Kremlin displeasure with Iran certainly played a role in the March 26 statement, issued jointly by Russian President Vladimir Putin and his Chinese counterpart Hu Jintao, demanding that Iranian officials fulfill United Nations Security Council resolutions concerning Tehran's nuclear program.
It would appear that Iran has few diplomatic options, other than to bow to Moscow's wishes. Tehran over the last several years has oriented its foreign policy to suit Russian and Chinese tastes, clearly aiming to use Moscow's and Beijing's support as a counterbalance to pressure exerted by the United States and EU. Iran's diplomatic dependency would explain why Iranian officials suddenly responded favorably to a Russian proposal to form a cartel of major natural gas-producing states along the lines of the oil club, known as OPEC. The viability of a gas cartel would require the participation of major Gulf producers, including Saudi Arabia and Qatar -- states that have grown increasingly alarmed over Iran's regional geopolitical aspirations. During a tour of the region in February to garner support for the cartel idea, Putin likely heard from the leaders of many Gulf states that Iran needed to be restrained. The toughened Russian stance on Iranian nuclear cooperation could be seen as a signal to Gulf leaders, demonstrating to them that Moscow takes their concerns into account.
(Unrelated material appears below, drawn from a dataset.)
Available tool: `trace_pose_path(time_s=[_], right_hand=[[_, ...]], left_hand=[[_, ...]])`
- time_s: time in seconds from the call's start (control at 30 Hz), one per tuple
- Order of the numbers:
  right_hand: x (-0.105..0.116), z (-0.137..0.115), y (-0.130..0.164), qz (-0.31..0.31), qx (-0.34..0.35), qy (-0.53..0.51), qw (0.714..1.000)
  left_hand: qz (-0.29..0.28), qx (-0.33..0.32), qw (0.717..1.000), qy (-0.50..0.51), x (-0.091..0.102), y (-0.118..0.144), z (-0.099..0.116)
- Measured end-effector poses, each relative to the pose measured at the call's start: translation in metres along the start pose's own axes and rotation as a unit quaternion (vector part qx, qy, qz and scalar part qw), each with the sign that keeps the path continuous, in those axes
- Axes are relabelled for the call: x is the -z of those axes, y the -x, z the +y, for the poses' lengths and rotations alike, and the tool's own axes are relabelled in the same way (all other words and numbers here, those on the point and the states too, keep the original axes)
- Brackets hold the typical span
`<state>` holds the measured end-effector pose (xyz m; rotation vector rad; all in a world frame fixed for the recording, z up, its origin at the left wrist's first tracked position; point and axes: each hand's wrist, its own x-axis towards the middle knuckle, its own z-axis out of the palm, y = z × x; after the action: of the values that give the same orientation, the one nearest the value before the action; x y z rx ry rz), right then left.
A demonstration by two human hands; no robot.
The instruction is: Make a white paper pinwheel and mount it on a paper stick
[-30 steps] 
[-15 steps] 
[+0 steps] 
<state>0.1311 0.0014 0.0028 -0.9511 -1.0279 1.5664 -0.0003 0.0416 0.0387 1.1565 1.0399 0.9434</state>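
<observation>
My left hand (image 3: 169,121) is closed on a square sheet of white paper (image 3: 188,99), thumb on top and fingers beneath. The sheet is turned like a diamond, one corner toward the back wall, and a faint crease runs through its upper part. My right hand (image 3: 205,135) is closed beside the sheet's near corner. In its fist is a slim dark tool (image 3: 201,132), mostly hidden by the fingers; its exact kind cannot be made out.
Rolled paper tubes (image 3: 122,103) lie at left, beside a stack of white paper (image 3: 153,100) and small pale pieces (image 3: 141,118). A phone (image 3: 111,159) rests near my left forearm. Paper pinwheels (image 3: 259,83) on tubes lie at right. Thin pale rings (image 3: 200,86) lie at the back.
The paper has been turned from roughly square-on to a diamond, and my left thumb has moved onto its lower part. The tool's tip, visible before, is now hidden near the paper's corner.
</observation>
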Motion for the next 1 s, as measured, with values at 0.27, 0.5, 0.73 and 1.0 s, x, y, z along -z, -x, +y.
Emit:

Russian pressure on Iran under no circumstances should be viewed as an expression of support for the US-EU position on the nuclear issue. Russia remains interested in continuing robust ties with Iran in an effort to develop nuclear and energy cooperation. As a Russian diplomat told the author in 2005, Russia will not be the fourth wheel of the EU's car, and instead will strive to maintain diplomatic independence.
On March 27, the same day as the apparent resolution of the payment crisis, the Russian Foreign Ministry issued a policy review, signed by Putin, which assailed US policy. The policy review accused the Bush administration of showing an "increasing disregard for the fundamental principles of international law." It went on to warn the United States that its current diplomatic stance toward Iran risked igniting a "clash of civilizations."
"The international community should not risk escalating the situation around Iran and should wait for the United States to make a good-faith effort to normalize relations with Tehran," the document added.
Stephen Blank is a professor at the US Army War College. The views expressed this article do not in any way represent the views of the US Army, Defense Department or the US Government.